▶ [Exercise]:
Repeat every line of the data exactly, but not the pictures.

▶ [Dataset content]:
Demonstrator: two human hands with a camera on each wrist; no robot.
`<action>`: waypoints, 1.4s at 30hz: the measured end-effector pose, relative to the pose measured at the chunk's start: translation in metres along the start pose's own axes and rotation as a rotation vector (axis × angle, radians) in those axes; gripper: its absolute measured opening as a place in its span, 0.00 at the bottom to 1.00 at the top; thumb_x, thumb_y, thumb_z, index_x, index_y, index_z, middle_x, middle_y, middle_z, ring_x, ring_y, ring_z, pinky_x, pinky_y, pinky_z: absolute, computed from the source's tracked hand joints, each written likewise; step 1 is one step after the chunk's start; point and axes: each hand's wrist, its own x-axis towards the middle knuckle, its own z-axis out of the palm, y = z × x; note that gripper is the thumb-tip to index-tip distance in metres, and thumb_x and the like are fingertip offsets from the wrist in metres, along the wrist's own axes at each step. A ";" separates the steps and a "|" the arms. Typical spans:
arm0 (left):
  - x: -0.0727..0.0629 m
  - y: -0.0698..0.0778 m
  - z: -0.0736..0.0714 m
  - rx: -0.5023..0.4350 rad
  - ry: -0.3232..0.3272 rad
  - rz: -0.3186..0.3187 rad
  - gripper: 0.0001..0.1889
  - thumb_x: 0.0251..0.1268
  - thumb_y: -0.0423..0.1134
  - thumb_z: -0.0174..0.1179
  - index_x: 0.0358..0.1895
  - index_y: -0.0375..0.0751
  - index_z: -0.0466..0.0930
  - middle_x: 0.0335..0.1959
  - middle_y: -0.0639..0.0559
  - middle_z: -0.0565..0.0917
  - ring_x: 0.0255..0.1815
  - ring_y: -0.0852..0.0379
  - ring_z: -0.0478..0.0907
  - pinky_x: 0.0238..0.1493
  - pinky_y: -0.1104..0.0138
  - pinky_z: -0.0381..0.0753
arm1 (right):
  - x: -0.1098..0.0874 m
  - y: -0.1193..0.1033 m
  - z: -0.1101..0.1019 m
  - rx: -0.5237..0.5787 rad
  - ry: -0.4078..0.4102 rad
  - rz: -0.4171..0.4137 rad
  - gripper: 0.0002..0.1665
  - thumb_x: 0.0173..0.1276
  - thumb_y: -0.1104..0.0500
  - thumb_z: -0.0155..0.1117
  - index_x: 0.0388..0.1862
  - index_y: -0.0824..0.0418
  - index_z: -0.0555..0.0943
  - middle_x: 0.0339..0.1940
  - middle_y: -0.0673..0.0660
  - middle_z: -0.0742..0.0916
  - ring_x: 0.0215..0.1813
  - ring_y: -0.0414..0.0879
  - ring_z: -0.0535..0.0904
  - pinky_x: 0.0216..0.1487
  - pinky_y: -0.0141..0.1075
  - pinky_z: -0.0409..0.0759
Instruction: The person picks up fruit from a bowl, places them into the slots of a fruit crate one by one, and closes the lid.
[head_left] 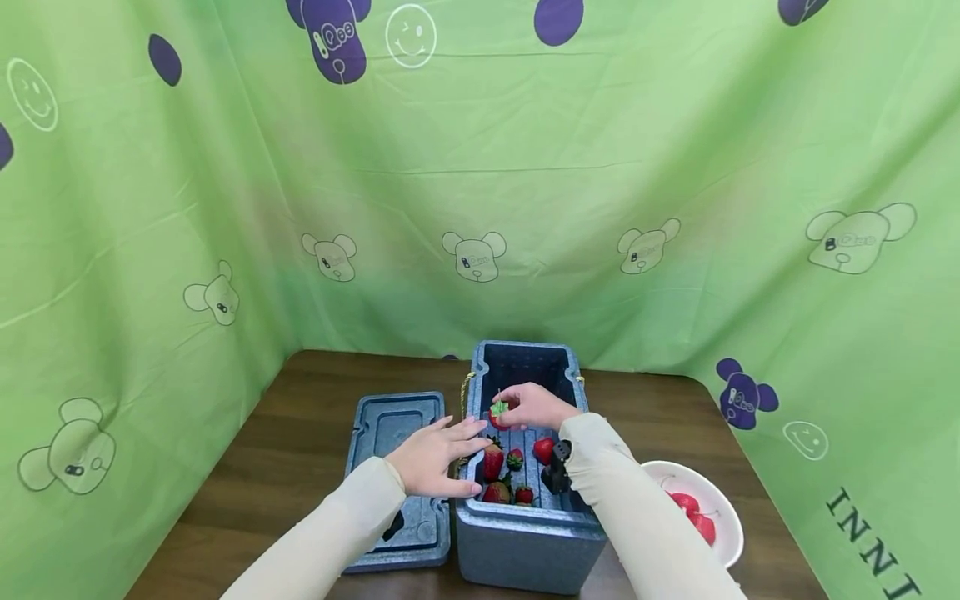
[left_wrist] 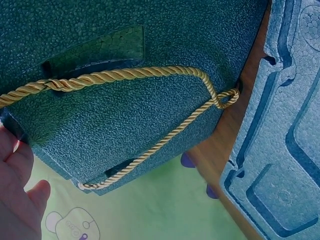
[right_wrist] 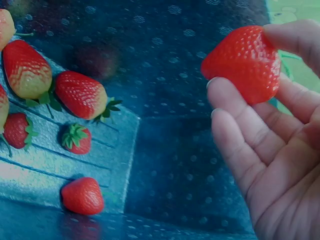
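Observation:
A blue foam box (head_left: 528, 550) stands with its top off, and several strawberries lie on its ribbed floor. Over its inside, my right hand (head_left: 536, 407) pinches a large red strawberry (right_wrist: 245, 65) between thumb and fingers, its green leaves showing in the head view. Below that hand are a small leafy strawberry (right_wrist: 76, 138) and a leafless one (right_wrist: 83, 195). My left hand (head_left: 437, 456) reaches over the left rim of the box with fingers spread and fairly straight, holding nothing. In the left wrist view, a twisted gold rope (left_wrist: 125, 75) runs along the box's side.
The blue foam lid (head_left: 397, 533) lies on the wooden table (head_left: 262, 467), left of the box. To the right, partly behind my right sleeve, a white bowl (head_left: 733, 546) holds red fruits with thin stems. A green printed cloth (head_left: 480, 200) hangs around the table.

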 end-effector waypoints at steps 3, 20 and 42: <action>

▶ [Output of the exercise]:
Demonstrator: two human hands with a camera on each wrist; no robot.
`<action>`: waypoints, 1.4s at 30hz: the measured end-effector pose, relative to the pose measured at the chunk's start: translation in metres along the start pose's own axes and rotation as a rotation vector (axis × angle, radians) in those axes; gripper: its absolute measured opening as a place in its span, 0.00 at the bottom to 1.00 at the top; thumb_x, thumb_y, thumb_z, index_x, index_y, index_z, middle_x, middle_y, middle_z, ring_x, ring_y, ring_z, pinky_x, pinky_y, pinky_z: absolute, computed from the source's tracked hand joints, each written likewise; step 1 is one step after the chunk's start; point and axes: each hand's wrist, its own x-axis towards the middle knuckle, its own z-axis out of the palm, y = z × x; note that gripper is the thumb-tip to index-tip distance in metres, and thumb_x and the like are fingertip offsets from the wrist in metres, along the wrist's own axes at each step. A ";" separates the steps and a "|" the arms. Typical spans:
arm0 (left):
  - x: -0.0727..0.0629 m
  - y: -0.0698..0.0778 m
  - z: -0.0736..0.0714 m
  - rx: -0.5023..0.4350 rad
  - ry: -0.3232..0.3272 rad
  - rz: -0.3186..0.3187 rad
  - gripper: 0.0001..0.1889
  - thumb_x: 0.0251..0.1268
  - thumb_y: -0.0423..0.1134
  - thumb_z: -0.0174..0.1179
  - index_x: 0.0358..0.1895
  - index_y: -0.0375..0.0751
  - index_z: -0.0466..0.0930
  - middle_x: 0.0335..0.1959
  - middle_y: -0.0639..0.0559
  - middle_z: -0.0565..0.0917
  - ring_x: 0.0255..0.1815
  - ring_y: -0.0852..0.0379
  - ring_z: -0.0478..0.0907
  - pinky_x: 0.0238..0.1493
  - pinky_y: -0.1104..0.0138
  - pinky_z: -0.0381..0.0753
arm1 (right):
  - x: -0.1098..0.0874 m
  - y: -0.1193..0.1033 m
  - z: -0.1101..0.1019 m
  - rx: -0.5237..0.5787 rad
  - ry: -0.4078..0.4102 rad
  - rz: -0.4171..0.4137 rad
  - gripper: 0.0002..0.1665
  - thumb_x: 0.0173..0.1276
  - thumb_y: -0.1104..0.0500
  - thumb_z: -0.0155..0.1117
  - index_x: 0.0388..0.1862
  - index_y: -0.0824..0.0418
  - index_z: -0.0555..0.0943
  - middle_x: 0.0339..0.1940
  - middle_y: -0.0673..0.0660
  - middle_z: -0.0742..0.0916
  - ring_x: 0.0215..0.1813
  - ring_y: -0.0414..0.0879
  - ring_z: -0.0535..0.0904
  - pinky_x: 0.0216..0.1487
  - pinky_y: -0.0141..0.1075
  - pinky_z: -0.0409..0.0759
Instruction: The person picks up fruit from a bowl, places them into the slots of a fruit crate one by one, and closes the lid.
[head_left] 
[left_wrist] 
[right_wrist] 
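Observation:
A blue foam box (head_left: 528, 550) stands with its top off, and several strawberries lie on its ribbed floor. Over its inside, my right hand (head_left: 536, 407) pinches a large red strawberry (right_wrist: 245, 65) between thumb and fingers, its green leaves showing in the head view. Below that hand are a small leafy strawberry (right_wrist: 76, 138) and a leafless one (right_wrist: 83, 195). My left hand (head_left: 437, 456) reaches over the left rim of the box with fingers spread and fairly straight, holding nothing. In the left wrist view, a twisted gold rope (left_wrist: 125, 75) runs along the box's side.
The blue foam lid (head_left: 397, 533) lies on the wooden table (head_left: 262, 467), left of the box. To the right, partly behind my right sleeve, a white bowl (head_left: 733, 546) holds red fruits with thin stems. A green printed cloth (head_left: 480, 200) hangs around the table.
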
 end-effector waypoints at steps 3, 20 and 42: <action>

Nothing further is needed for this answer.